More appropriate use of cardiac stress testing with imaging could reduce health costsOctober 08, 2014
New York City - October 8, 2014 - In a new study recently published in the Annals of Internal Medicine, researchers at NYU Langone Medical Center concluded that overuse of cardiac stress testing with imaging has led to rising healthcare costs and unnecessary radiation exposure to patients.
In what is believed to be the first comprehensive examination of trends in cardiac stress testing utilizing imaging, researchers also showed that there are no significant racial or ethnic health disparities in its use. They also made national estimates of the cost of unnecessary cardiac stress testing with imaging and the health burden of this testing, in terms of cancer risk due to radiation exposure.
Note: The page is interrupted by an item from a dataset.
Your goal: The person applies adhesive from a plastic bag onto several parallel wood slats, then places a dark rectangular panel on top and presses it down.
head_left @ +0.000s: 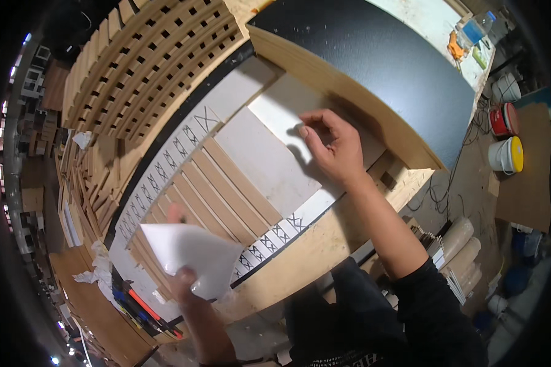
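Presently, a glossy white plastic pouch (211,254) is gripped by the left hand (182,284), thumb on its surface, and is held above the lower-left wooden slats (242,181). The right hand (337,150) is held with fingers loosely curled, thumb apart, nothing seen between them. Below it, open room is offered by a white panel (266,159), bounded by the outermost slat and a wooden side wall (333,73). The slat ends are flanked by cross-marked strips (180,144); the lower edge is bordered by a pale wooden rail (306,263).
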### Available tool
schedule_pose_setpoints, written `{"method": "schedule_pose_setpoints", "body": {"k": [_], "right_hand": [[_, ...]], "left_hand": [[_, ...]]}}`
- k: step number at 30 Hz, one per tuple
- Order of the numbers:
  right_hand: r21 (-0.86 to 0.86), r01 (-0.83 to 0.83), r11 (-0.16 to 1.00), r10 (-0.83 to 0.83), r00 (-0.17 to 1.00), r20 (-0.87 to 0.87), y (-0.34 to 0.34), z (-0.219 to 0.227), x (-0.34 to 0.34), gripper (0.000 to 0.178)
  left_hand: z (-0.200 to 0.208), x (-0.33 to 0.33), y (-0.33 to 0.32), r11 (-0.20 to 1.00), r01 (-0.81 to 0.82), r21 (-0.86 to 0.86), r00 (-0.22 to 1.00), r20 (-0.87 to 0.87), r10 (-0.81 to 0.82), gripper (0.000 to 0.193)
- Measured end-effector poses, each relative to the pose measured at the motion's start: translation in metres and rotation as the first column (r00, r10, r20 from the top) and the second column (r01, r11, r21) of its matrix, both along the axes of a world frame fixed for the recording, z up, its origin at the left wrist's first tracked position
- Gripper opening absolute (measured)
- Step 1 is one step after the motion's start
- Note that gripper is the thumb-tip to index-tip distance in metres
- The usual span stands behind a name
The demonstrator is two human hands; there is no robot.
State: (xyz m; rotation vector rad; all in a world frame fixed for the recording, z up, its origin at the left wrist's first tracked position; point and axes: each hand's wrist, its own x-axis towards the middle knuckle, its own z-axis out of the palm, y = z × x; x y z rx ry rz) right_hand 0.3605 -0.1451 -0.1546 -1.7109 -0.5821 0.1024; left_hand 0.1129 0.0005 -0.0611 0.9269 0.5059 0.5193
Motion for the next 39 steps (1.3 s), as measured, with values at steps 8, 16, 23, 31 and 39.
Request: {"method": "schedule_pose_setpoints", "body": {"k": [8, 16, 23, 31, 39], "right_hand": [[-0.060, -0.023, 0.998, 0.029, 0.994, 0.107, 0.000, 0.002, -0.003, 0.020], [-0.006, -0.037, 0.999, 0.037, 0.998, 0.054, -0.001, 0.000, -0.006, 0.021], [0.013, -0.065, 0.998, 0.065, 0.998, 0.020, -0.003, 0.001, -0.003, 0.021], [0.014, -0.070, 0.997, 0.070, 0.997, 0.020, -0.003, 0.001, -0.001, 0.021], [0.039, -0.068, 0.997, 0.066, 0.997, 0.050, -0.002, 0.000, -0.001, 0.021]], "left_hand": [[0.000, 0.003, -0.002, 0.826, 0.136, 0.547, 0.896, -0.424, 0.133, 0.090], [-0.002, 0.018, -0.009, 0.764, 0.232, 0.602, 0.871, -0.479, 0.113, 0.081], [-0.001, 0.024, -0.008, 0.699, 0.306, 0.646, 0.843, -0.526, 0.117, 0.079], [-0.005, 0.028, -0.008, 0.658, 0.334, 0.675, 0.835, -0.536, 0.126, 0.077], [-0.005, 0.028, -0.007, 0.618, 0.297, 0.728, 0.846, -0.501, 0.182, 0.076]]}}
Cardiac stress testing, particularly with imaging, has been the focus of debate about rising health care costs, inappropriate use, and patient safety in the context of radiation exposure. Joseph Ladapo, MD, PhD, assistant professor in the Departments of Medicine and Population Health at NYU Langone, and the lead author of the study, and colleagues wanted to determine whether U.S. trends in cardiac stress testing with imaging may be attributable to population shifts in demographics, risk factors, and provider characteristics, and to evaluate whether racial/ethnic disparities exist in physician decision making.
They designed their study utilizing data from the National Ambulatory Medical Care Survey (NAMCS) and National Hospital Ambulatory Medical Care Survey (NHAMCS) from 1993 to 2010. Patients chosen for the study were adults without coronary heart disease who were referred for cardiac stress tests.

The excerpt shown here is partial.